Tahap 2! Begini Cara Pencairan Dana Bantuan Langsung Tunai UMKM

Konfirmasitimes.com-Jakarta (26/10/2020). Pemerintah telah meluncurkan bantuan modal kerja untuk pelaku usaha mikro yang diberi nama Bantuan Presiden atau Bantuan Langsung Tunai sebesar Rp 2,4 juta.

Bantuan tersebut awalnya telah berakhir pada bulan September lalu.

Namun lantaran Presiden Joko Widodo memberikan tambahan pagu sebesar 3 juta pelaku UMKM, maka program BLT UMKM RP 2,4 juta ini diperpanjang hingga Desember 2020.

Dalam keterangannya Menteri Koperasi dan UKM, Teten Masduki, mengatakan bahwa bantuan yang bertujuan untuk membantu pelaku usaha kecil dari dampak pandemi Covid-19 ini, skemanya akan dicairkan secara langsung dengan mentransfer ke rekening para pelaku usaha mikro.

“Jadi pelaku usaha mikro yang layak mendapatkan bantuan ini akan ditentukan, lalu ketika dananya sudah cair, pelaku usaha mikro akan mendapatkan bantuan dana sebesar Rp 2,4 juta di rekening mereka masing-masing, by name by address,” ujarnya.

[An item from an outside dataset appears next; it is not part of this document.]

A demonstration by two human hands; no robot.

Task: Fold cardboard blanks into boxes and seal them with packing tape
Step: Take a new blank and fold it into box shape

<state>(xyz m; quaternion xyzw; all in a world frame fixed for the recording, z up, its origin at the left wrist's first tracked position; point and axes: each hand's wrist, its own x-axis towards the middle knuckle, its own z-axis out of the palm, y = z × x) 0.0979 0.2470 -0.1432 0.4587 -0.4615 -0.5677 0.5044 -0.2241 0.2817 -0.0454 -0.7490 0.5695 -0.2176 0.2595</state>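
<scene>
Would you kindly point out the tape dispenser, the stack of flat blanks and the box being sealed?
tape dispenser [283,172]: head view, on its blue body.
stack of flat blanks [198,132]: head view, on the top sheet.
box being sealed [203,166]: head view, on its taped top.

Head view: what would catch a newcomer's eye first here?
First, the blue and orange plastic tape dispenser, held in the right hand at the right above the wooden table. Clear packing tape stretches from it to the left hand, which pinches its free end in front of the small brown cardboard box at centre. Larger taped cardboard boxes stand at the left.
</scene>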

Menurut dia, dana bantuan pemerintah ini sangat disambut baik oleh pelaku UMKM. Tak sedikit juga yang meminta program ini dilanjutkan hingga tahun depan.

Walaupun bantuan ini diberikan secara hibah alias gratis, Teten menegaskan tidak semua UMKM layak mendapatkan bantuan ini. Hanya UMKM yang lolos persyaratanlah yang boleh mendapatkannya.

Adapun persyaratannya disebutkan dia adalah pengusaha mikro yang sedang tidak menerima kredit modal kerja dan investasi dari perbankan (unbankable), pelaku usaha merupakan WNI, mempunyai Nomor Induk Kependudukan (NIK), mempunyai usaha mikro yang dibuktikan dengan surat usulan dari pengusul, bukan anggota Aparatur Sipil Negara (ASN), TNI/Polri ataupun pegawai BUMN/BUMD.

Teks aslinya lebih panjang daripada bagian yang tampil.